Could you repeat exactly the lines below, from the line containing "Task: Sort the" through the last one, both included, while leaving out any pictures?

*** Block opens ***

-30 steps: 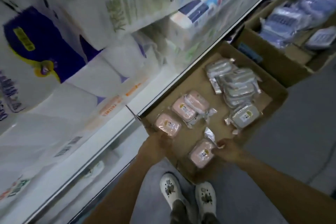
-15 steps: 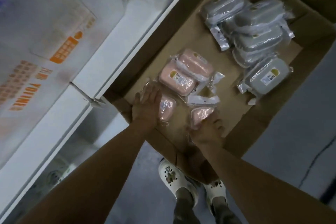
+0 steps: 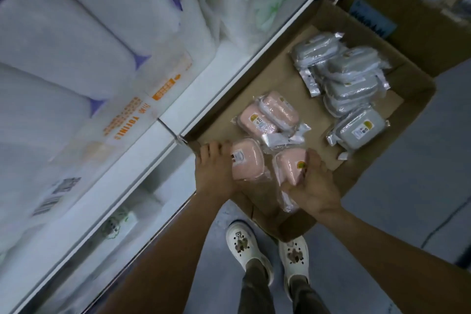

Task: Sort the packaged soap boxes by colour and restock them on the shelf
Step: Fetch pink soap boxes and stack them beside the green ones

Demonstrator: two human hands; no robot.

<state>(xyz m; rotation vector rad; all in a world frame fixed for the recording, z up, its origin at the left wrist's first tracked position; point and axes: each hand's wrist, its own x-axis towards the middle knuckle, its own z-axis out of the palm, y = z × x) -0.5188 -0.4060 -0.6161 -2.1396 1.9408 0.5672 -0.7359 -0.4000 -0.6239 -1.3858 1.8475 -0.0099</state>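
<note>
A pink box [image 3: 245,162] is gripped by the left hand [image 3: 213,169], another [image 3: 290,168] by the right hand [image 3: 313,186], at the carton's [image 3: 397,160] near corner. The shiny wrap could be let slip.

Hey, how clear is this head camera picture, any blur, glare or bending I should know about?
Head view: the shelf packs at left are smeared by blur; the pink soap boxes and both hands, left and right, are fairly sharp; plastic wrap on the grey boxes catches glare; the wide lens slants the shelf edge; light is dim and bluish.
</note>
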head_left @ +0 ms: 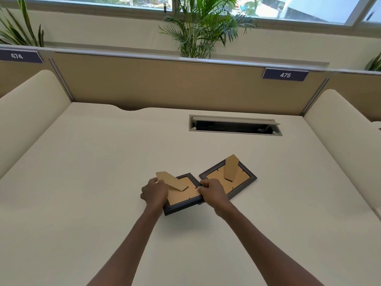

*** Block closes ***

▸ SOLUTION FOR THIS TASK:
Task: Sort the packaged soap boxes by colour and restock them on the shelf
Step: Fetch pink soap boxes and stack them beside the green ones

Demonstrator: two human hands; no robot.

<state>(xyz m; rotation vector rad; all in a world frame fixed for the recording, z up, its origin at the left wrist's first tracked position; point and axes: each hand's wrist, its own x-axis towards the middle knuckle, its own z-axis out of the palm, y = z × x) -0.5188 -0.4060 -0.6161 -2.1396 1.9408 0.5672 -0.7359 -0.4000 -0.6239 -1.3858 1.8475 -0.0099</state>
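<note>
A pink box [image 3: 245,162] is gripped by the left hand [image 3: 213,169], another [image 3: 290,168] by the right hand [image 3: 313,186], at the carton's [image 3: 397,160] near corner. The shiny wrap could be let slip.

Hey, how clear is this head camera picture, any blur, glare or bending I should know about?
Head view: the shelf packs at left are smeared by blur; the pink soap boxes and both hands, left and right, are fairly sharp; plastic wrap on the grey boxes catches glare; the wide lens slants the shelf edge; light is dim and bluish.
</note>
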head_left @ +0 ms: 

Nothing more belongs to this answer.